(Saved entries)
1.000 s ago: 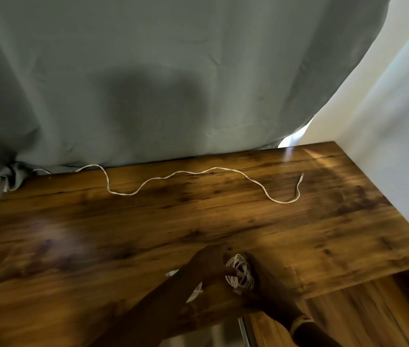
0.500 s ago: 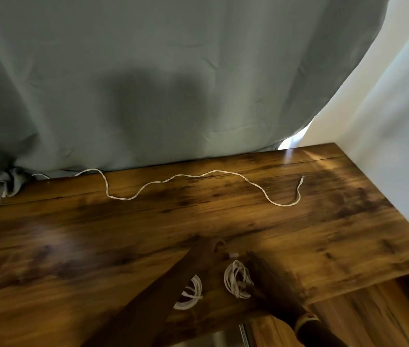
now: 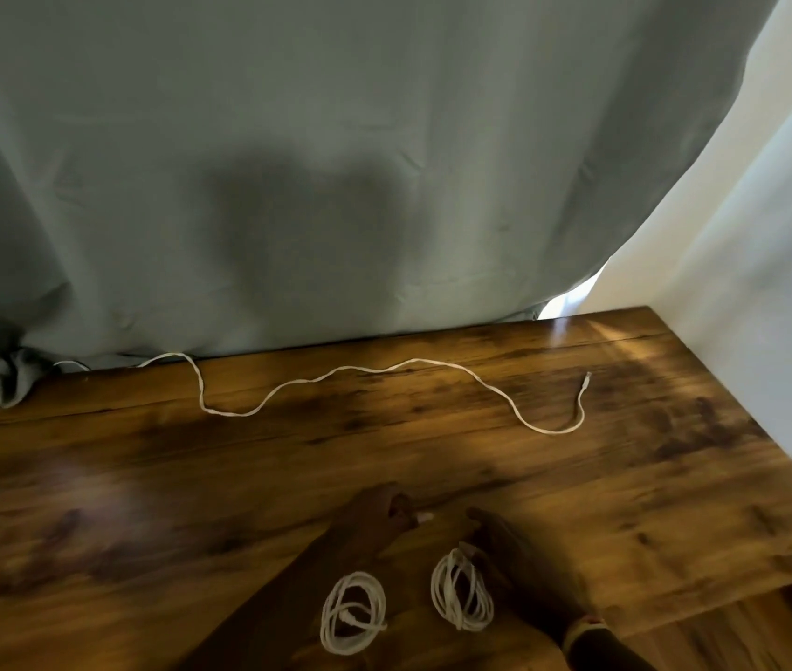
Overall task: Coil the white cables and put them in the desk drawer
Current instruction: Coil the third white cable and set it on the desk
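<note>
Too dim to tell what the left hand [image 3: 374, 518] or the right hand [image 3: 512, 556], beside a coil [image 3: 461, 595], holds; the loose cable [image 3: 384, 376] runs out of sight under the curtain [image 3: 287, 196].

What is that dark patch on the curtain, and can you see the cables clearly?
Head view: the patch on the curtain looks like a soft cast shadow; head view: the left hand and right hand are dim and slightly blurred; head view: the left coil, the right coil and the loose cable show clearly on the desk.
</note>
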`<state>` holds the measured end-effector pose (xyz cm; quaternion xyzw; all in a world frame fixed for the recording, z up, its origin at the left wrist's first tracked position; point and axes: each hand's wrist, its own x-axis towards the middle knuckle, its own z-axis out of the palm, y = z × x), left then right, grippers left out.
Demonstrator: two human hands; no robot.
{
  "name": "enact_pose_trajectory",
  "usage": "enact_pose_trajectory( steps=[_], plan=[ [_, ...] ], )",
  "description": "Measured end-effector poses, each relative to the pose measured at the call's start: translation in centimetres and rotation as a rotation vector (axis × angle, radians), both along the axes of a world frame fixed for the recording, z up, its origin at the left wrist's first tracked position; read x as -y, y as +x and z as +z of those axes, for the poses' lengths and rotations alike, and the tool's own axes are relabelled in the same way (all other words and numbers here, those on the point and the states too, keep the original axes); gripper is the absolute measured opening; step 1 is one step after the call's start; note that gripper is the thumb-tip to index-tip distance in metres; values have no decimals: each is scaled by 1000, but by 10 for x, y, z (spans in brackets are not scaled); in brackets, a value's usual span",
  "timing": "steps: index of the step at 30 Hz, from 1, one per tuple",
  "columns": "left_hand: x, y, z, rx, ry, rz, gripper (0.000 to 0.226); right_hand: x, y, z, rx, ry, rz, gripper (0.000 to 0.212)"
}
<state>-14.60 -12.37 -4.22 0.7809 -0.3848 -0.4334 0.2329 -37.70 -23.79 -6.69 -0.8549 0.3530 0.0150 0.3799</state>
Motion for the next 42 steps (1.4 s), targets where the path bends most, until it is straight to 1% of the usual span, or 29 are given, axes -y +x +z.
enact_pose_trajectory(
  steps=[3, 4, 6, 7, 11, 13, 15, 16, 18, 20, 22, 23, 24, 27, 29, 30, 32, 33, 35, 36, 39, 42],
  plan=[
    [0, 18, 1, 10, -6, -7, 71, 25, 16, 6, -49, -82, -5, 77],
    [2, 24, 1, 27, -21, 1, 69, 36, 22, 10, -54, -113, -14, 76],
    [3, 34, 5, 50, -52, 19, 57, 62, 29, 15, -55, -173, -28, 63],
    [3, 37, 8, 50, -60, 37, 52, 75, 32, 17, -57, -191, -41, 60],
    [9, 50, 19, 133, -113, 59, 49, 128, 44, 25, -89, -300, -134, 73],
    [15, 54, 26, 193, -122, 25, 50, 149, 54, 28, -116, -286, -182, 80],
    [20, 55, 33, 240, -111, -13, 51, 167, 61, 26, -137, -182, -230, 84],
    [25, 55, 37, 266, -115, -38, 52, 173, 65, 23, -144, -147, -248, 81],
    [38, 53, 46, 324, -127, -116, 56, 179, 66, 16, -186, -139, -248, 65],
    [52, 53, 58, 402, -113, -206, 57, 176, 68, 9, -305, -249, -195, 44],
    [67, 49, 71, 522, -159, -290, 57, 166, 72, 6, -408, -333, -110, 33],
    [69, 49, 77, 584, -192, -311, 58, 156, 83, 4, -371, -335, -82, 31],
    [74, 48, 82, 626, -225, -330, 60, 146, 92, 5, -278, -308, -74, 32],
    [97, 51, 93, 702, -287, -401, 65, 113, 119, 28, 84, -252, -52, 47],
    [115, 60, 107, 750, -343, -504, 62, 97, 138, 48, 262, -303, -33, 43],
    [122, 67, 115, 753, -358, -552, 54, 92, 147, 59, 306, -318, -27, 37],
    [137, 78, 136, 777, -327, -599, 32, 92, 158, 85, 375, -341, -40, 31],
    [142, 86, 147, 775, -314, -596, 31, 95, 163, 98, 414, -334, -53, 31],
    [150, 98, 171, 690, -285, -591, 36, 102, 164, 123, 452, -351, -81, 25],
    [152, 101, 183, 673, -276, -628, 36, 105, 162, 136, 459, -378, -78, 21],
    [151, 109, 220, 715, -299, -743, 29, 111, 157, 167, 450, -368, 13, 15],
    [146, 124, 256, 855, -426, -704, 24, 112, 146, 205, 395, -277, 85, 29]
  ],
)
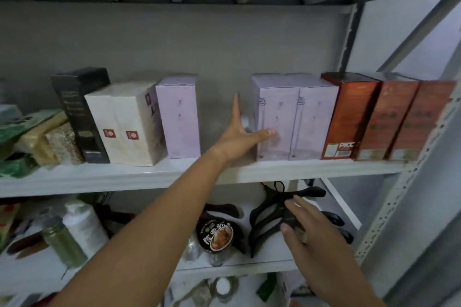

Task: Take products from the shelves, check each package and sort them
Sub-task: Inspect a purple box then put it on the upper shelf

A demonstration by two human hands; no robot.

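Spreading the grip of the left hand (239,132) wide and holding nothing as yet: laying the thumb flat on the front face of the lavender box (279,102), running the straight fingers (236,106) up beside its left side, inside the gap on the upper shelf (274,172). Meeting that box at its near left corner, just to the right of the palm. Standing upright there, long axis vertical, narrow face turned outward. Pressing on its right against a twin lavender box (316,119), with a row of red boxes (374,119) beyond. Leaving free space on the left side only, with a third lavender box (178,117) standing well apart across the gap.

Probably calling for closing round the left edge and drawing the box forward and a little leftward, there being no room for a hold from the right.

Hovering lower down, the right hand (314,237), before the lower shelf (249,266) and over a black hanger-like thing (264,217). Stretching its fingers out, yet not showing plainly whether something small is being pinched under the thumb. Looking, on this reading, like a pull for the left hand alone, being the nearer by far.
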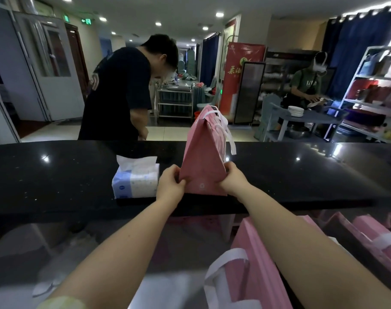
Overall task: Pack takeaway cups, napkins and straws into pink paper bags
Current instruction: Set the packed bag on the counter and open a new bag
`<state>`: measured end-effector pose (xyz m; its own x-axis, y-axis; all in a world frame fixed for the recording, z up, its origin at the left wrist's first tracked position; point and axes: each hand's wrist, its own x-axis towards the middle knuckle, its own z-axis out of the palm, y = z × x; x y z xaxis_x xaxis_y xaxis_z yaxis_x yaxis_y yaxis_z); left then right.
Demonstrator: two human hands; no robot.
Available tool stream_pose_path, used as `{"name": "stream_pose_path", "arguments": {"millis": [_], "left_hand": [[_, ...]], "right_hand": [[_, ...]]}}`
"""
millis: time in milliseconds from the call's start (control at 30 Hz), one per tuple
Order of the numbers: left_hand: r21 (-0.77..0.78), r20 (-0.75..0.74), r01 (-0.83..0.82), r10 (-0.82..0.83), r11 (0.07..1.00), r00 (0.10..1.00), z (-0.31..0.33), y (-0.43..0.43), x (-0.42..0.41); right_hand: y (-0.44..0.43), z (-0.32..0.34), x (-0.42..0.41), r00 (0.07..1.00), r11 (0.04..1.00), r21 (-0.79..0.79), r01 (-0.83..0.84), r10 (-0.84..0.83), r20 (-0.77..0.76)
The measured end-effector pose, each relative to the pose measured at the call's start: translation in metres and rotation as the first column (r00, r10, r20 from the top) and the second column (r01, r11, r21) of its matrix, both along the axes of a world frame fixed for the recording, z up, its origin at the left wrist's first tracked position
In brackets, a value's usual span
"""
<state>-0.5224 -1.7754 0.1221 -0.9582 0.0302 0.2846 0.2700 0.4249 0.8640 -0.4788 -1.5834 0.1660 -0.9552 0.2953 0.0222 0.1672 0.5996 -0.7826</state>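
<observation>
A pink paper bag point(204, 157) with white ribbon handles stands upright on the black counter point(56, 175), its top pinched together. My left hand point(171, 182) grips its lower left corner and my right hand point(233, 179) grips its lower right corner. Its contents are hidden. A tissue pack point(135, 179) with a white tissue sticking out lies just left of my left hand. No cups or straws are visible.
Flat pink bags point(254, 273) with white handles lie on the lower shelf near me, more of them at the right point(373, 233). A person in a black shirt point(118, 92) stands behind the counter. Another person point(306, 85) works at a table with plates far right.
</observation>
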Motion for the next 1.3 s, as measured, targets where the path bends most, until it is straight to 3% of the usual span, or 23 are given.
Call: {"name": "stream_pose_path", "arguments": {"millis": [167,467,767,967,1100,1200,1300], "left_hand": [[-0.072,-0.081,-0.075,0.069,0.995,0.994,0.001,-0.029,-0.003],[-0.179,-0.071,-0.263,0.254,0.948,0.965,0.007,-0.079,0.007],[-0.181,-0.075,-0.311,0.302,0.933,0.95,0.011,-0.061,0.022],[-0.213,-0.012,-0.312,0.317,0.926,0.948,0.018,-0.055,0.03],[-0.128,-0.314,-0.279,0.228,0.952,0.922,0.054,-0.042,0.035],[-0.229,-0.626,-0.263,0.065,0.937,0.777,0.09,-0.019,0.042],[-0.411,-0.776,-0.255,-0.189,0.875,0.602,0.118,0.025,0.051]], "right_hand": [[-0.024,-0.007,-0.012,0.999,0.998,-0.051,-0.034,0.034,-0.005],[-0.06,-0.014,-0.024,0.991,0.979,-0.153,-0.134,0.135,-0.008],[-0.063,-0.02,-0.02,0.996,0.977,-0.205,0.063,-0.074,-0.046],[-0.061,-0.013,-0.009,0.998,0.998,-0.045,0.039,-0.041,-0.037],[-0.045,0.018,0.007,0.98,0.999,0.041,0.003,0.006,-0.2],[-0.026,0.054,0.029,0.947,0.969,0.244,-0.027,0.103,-0.303],[0.008,0.096,0.051,0.944,0.782,0.62,-0.062,0.247,-0.217]]}}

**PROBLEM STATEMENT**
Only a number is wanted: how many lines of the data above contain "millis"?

**OUTPUT**
3